Oleh karena itu, saat ini pemerintah sedang melakukan analisis secara menyeluruh terkait dampak dan kebutuhan anggaran daerah persiapan. Pemerintah melakukan optimalisasi kebijakan yang bersentuhan dengan masyarakat sebagai bagian dari alternatif dan solusi masalah dari pemerintahan daerah sebelum pemekaran.
“Pemberian Dana Desa dalam APBN Tahun 2020 sebesar Rp71,2 triliun, dan dalam Rancangan APBN Tahun 2021 sebesar Rp72 triliun rupiah, atau naik sebesar 1,1 persen. Kemudian juga program pencegahan stunting, program jaminan sosial, dan perlindungan sosial lainnya,” papar Wapres.
Wapres juga menyampaikan bahwa apabila nantinya pemerintah mencabut kebijakan moratorium ini, maka pembentukan DOB hendaknya dilakukan secara terbatas dengan tetap memperhatikan kemampuan keuangan negara dan evaluasi pembentukan daerah sebelumnya.
“Pembentukan DOB dilakukan secara terbatas dan berkaitan dengan kepentingan strategis nasional, kepentingan politik, dan kebutuhan masyarakat dengan tetap memperhatikan kemampuan keuangan negara, termasuk pertimbangan teknis lainnya sebagai hasil evaluasi pembentukan daerah sebelumnya,” pungkas Wapres.
Sejalan dengan Wapres, Menteri Dalam Negeri Republik Indonesia (Mendagri) Tito Karnavian menilai pembentukan DOB memerlukan anggaran yang besar, seperti anggaran infrastruktur, gaji pegawai, dan program kegiatan belanja modal dan belanja barang.
Untuk itu, dengan mempertimbangkan kemampuan keuangan negara dan kondisi pandemi COVID-19 yang terjadi, maka hal tersebut akan memberikan kontraksi pada usulan pembentukan DOB. “Kita melihat kemampuan fiskal kita saat ini mengalami kontraksi yang cukup dalam dengan adanya pandemi. Kapasitas fiskal ini mempengaruhi pembentukan strategi DOB,” tutur Tito.

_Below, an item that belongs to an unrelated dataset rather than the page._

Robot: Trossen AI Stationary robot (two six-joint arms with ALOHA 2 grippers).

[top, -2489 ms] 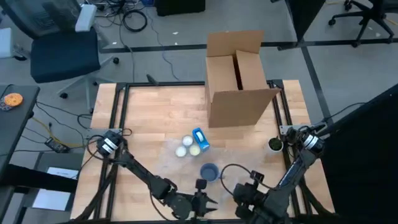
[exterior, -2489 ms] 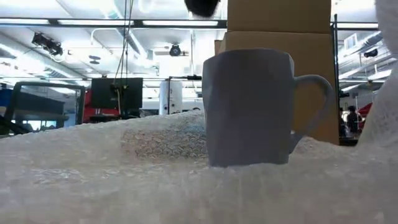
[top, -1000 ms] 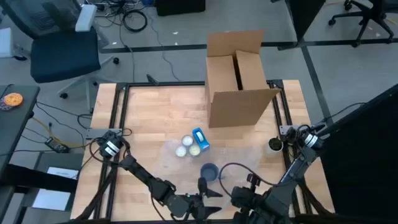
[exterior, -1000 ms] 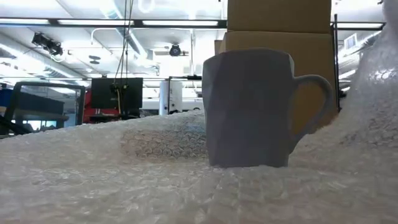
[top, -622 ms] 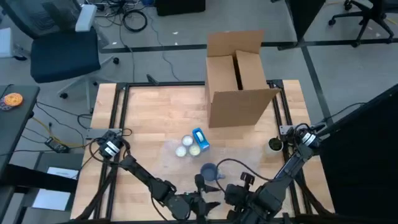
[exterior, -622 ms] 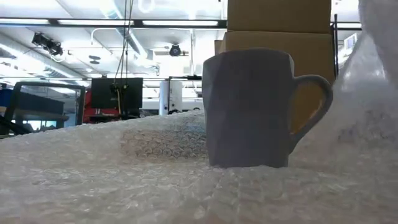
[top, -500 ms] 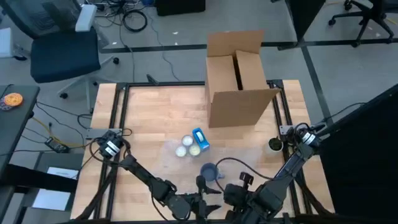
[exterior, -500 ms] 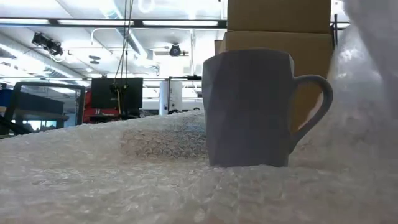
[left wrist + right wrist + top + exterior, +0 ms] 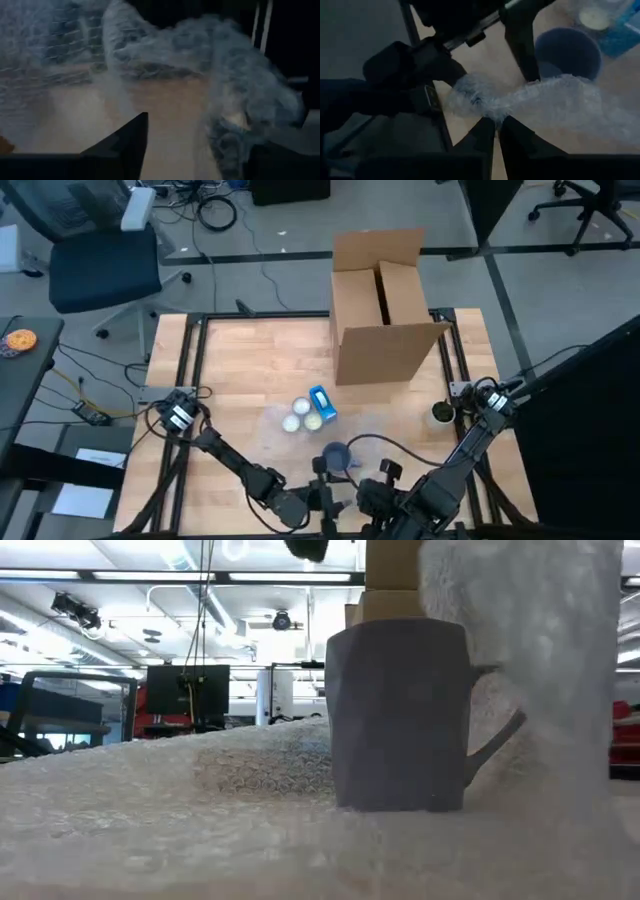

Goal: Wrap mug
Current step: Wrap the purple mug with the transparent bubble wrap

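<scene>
A blue-grey mug [image 9: 335,455] stands upright on a sheet of clear bubble wrap [image 9: 200,810] near the table's front edge. My right gripper [image 9: 492,131] is just right of the mug, shut on a lifted part of the wrap. That part stands as a curtain [image 9: 530,650] in front of the mug's handle [image 9: 495,745]. My left gripper [image 9: 322,482] sits close in front of the mug, open, with bunched wrap [image 9: 235,110] between its fingers. My right gripper pinches a gathered bit of the wrap's edge [image 9: 492,114] between its two fingertips, coming in from the table's right and near side. The held part is lifted clear and rises beside the mug. The rest of the sheet lies on the table under the mug. My left gripper has bunched wrap beside one finger [image 9: 127,142]; whether it touches, I cannot tell.
An open cardboard box [image 9: 385,310] stands at the far side of the table. A small blue box [image 9: 322,404] and two white round things [image 9: 297,416] lie just beyond the mug. A small dark cup [image 9: 441,413] stands by the right rail.
My right gripper has gone up and toward the table's left, toward the mug, keeping hold of the wrap. The wrap's right part has risen off the table and now veils the mug's handle. The mug and the wrap under it have stayed put.
</scene>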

Ketua DPD RI La Nyalla Mattalitti menyampaikan, sesuai dengan amanat Undang-Undang Dasar 1945, DPD RI yang beranggotakan perwakilan dari seluruh Indonesia memiliki legitimasi dalam mengajukan dan membahas terkait penataan, pembentukan, dan penggabungan daerah. Untuk itu, DPD RI akan tetap konsisten memantau dinamika dan aspirasi yang ada di daerah perihal ini.
“DPD RI akan tetap konsisten mendengarkan dan memahami dinamika tuntutan perkembangan dan aspirasi yang berkembang di daerah, pada tingkat provinsi maupun kabupaten/kota,” tandas La Nyalla. Selain Ketua DPD RI La Nyala Mattalitti turut hadir pula dalam audiensi tersebut, Ketua Komite I DPD RI Fachrul Razi.